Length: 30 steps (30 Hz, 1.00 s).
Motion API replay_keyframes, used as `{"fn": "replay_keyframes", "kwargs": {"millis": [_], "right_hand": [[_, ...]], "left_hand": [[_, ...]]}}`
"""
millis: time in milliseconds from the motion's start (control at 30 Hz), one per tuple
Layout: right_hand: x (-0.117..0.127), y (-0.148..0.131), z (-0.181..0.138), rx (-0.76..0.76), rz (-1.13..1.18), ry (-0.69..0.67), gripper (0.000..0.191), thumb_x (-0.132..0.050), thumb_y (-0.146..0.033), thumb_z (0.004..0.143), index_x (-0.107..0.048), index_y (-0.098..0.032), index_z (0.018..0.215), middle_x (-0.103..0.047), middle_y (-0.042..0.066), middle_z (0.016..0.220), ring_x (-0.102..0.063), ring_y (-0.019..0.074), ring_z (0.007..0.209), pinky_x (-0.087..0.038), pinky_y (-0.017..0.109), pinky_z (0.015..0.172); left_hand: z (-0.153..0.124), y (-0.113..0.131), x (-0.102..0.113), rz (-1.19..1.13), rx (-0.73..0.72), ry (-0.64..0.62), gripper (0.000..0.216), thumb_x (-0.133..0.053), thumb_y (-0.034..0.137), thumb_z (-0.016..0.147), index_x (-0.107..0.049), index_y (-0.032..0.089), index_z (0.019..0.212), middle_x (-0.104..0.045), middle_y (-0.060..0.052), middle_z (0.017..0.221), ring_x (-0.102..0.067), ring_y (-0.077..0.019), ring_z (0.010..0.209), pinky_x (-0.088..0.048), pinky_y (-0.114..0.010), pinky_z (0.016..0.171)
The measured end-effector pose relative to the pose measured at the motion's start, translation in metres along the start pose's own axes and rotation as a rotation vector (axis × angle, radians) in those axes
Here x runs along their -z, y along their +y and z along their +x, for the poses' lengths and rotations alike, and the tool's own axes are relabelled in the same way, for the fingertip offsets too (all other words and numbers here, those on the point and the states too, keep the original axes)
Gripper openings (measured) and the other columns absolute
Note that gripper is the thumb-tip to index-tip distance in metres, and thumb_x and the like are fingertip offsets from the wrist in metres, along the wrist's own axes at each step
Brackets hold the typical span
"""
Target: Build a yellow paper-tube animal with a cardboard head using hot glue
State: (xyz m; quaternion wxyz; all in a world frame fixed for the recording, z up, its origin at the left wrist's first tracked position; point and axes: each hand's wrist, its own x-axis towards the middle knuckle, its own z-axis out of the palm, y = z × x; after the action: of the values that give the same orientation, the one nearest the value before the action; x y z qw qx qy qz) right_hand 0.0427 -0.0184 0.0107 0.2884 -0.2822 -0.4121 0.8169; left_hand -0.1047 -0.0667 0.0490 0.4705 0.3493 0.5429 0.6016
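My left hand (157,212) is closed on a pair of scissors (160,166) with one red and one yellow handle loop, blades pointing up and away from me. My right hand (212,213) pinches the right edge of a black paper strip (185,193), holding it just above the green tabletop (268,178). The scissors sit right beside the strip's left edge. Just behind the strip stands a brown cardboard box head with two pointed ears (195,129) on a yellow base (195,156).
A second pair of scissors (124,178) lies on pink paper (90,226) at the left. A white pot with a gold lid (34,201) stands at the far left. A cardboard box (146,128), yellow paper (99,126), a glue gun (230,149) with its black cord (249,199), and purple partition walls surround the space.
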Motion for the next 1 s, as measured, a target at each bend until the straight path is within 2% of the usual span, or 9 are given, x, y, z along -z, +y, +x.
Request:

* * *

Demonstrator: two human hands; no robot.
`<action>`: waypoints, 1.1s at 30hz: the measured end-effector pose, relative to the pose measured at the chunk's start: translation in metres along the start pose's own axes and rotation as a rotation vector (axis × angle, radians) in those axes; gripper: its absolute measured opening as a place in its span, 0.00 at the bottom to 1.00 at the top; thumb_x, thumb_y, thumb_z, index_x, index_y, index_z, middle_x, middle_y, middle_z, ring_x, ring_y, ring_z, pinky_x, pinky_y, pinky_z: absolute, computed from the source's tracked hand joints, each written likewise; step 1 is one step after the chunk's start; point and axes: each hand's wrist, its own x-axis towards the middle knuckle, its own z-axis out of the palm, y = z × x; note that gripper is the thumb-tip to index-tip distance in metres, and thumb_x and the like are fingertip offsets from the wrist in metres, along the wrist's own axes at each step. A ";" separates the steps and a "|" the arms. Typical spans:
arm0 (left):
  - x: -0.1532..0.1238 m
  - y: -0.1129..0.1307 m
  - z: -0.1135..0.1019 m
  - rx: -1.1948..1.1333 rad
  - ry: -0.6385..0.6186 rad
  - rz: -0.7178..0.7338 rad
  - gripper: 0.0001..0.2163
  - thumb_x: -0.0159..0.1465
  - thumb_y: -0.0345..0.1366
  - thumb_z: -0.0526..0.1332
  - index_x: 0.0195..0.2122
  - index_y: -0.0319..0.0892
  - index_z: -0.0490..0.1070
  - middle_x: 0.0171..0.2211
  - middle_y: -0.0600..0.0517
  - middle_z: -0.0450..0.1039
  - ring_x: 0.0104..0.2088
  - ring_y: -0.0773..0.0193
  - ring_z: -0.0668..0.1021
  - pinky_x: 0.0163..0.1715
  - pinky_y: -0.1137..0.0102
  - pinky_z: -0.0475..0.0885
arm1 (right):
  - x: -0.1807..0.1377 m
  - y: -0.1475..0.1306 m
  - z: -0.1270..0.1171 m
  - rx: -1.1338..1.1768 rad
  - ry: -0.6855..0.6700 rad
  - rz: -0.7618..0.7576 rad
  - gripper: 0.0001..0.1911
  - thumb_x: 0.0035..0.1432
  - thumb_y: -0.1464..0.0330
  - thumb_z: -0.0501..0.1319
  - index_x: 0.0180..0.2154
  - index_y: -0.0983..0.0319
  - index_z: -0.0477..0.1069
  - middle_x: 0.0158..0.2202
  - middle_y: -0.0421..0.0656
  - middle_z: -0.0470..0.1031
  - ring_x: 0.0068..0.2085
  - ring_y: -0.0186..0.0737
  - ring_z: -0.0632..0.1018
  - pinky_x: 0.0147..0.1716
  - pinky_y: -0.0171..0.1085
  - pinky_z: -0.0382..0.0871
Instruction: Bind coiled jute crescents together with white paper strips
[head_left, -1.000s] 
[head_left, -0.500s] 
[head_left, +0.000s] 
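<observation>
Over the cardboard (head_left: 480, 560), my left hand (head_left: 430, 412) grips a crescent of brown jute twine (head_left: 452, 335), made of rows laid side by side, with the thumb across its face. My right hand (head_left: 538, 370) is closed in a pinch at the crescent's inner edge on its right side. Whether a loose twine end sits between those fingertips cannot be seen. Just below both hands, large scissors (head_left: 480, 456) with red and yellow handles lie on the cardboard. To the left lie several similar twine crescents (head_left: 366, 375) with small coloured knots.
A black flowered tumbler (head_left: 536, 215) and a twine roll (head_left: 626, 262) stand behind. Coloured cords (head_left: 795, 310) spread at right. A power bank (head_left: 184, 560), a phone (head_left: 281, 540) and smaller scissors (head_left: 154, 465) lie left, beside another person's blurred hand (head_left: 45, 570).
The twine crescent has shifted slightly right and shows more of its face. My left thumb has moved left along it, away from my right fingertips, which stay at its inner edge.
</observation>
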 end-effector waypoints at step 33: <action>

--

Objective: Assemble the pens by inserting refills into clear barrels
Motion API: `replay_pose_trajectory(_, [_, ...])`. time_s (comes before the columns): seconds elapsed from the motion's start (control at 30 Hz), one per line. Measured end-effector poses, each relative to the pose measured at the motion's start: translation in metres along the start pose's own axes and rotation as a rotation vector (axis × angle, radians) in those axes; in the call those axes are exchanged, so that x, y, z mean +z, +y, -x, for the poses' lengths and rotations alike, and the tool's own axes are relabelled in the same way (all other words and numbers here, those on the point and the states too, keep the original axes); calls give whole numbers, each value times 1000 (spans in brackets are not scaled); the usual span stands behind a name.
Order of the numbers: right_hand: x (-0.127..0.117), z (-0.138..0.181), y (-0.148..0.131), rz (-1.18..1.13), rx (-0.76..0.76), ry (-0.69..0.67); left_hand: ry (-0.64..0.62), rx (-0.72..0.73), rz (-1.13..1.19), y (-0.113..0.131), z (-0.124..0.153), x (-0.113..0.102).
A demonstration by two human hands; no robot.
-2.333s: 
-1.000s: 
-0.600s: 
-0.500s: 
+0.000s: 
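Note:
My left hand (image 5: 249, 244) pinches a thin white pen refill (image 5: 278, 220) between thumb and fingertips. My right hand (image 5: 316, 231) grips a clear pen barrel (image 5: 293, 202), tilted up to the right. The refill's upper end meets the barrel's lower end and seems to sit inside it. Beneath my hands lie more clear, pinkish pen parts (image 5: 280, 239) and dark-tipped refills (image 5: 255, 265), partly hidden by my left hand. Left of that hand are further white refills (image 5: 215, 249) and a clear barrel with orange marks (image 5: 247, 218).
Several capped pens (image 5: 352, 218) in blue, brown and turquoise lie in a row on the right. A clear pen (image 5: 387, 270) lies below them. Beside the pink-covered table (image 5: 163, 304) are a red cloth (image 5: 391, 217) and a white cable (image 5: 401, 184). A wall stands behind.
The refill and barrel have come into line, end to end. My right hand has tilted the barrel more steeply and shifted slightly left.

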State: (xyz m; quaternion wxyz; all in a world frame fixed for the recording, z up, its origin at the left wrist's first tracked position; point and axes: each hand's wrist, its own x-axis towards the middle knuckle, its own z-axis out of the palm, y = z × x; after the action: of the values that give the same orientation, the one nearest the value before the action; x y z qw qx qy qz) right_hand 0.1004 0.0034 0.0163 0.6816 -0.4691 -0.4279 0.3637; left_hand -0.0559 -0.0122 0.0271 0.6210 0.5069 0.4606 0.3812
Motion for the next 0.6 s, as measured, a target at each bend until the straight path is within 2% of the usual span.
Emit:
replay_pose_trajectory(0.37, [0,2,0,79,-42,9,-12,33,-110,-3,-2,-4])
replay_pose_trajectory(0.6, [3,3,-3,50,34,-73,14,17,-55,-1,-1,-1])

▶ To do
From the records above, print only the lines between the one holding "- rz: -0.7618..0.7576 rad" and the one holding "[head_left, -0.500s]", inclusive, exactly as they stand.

▶ Solution below
  - rz: -0.7618..0.7576 rad
  - gripper: 0.0001..0.1911
  - thumb_x: 0.0035..0.1432
  - thumb_y: -0.1464..0.0330
  - thumb_z: -0.0501..0.1319
  - index_x: 0.0180..0.2154
  - index_y: -0.0983..0.0319
  - index_z: -0.0477..0.1069
  - middle_x: 0.0158..0.2202
  - middle_y: -0.0421..0.0656
  - middle_z: -0.0470..0.1031
  - ring_x: 0.0068..0.2085
  - ring_y: -0.0186..0.0737
  - ring_z: -0.0632..0.1018
  - pinky_x: 0.0147..0.1716
  - pinky_y: -0.0171..0.1085
  - pinky_z: -0.0382..0.0871
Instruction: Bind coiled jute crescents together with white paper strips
[head_left, -1.000s] 
[head_left, -0.500s] 

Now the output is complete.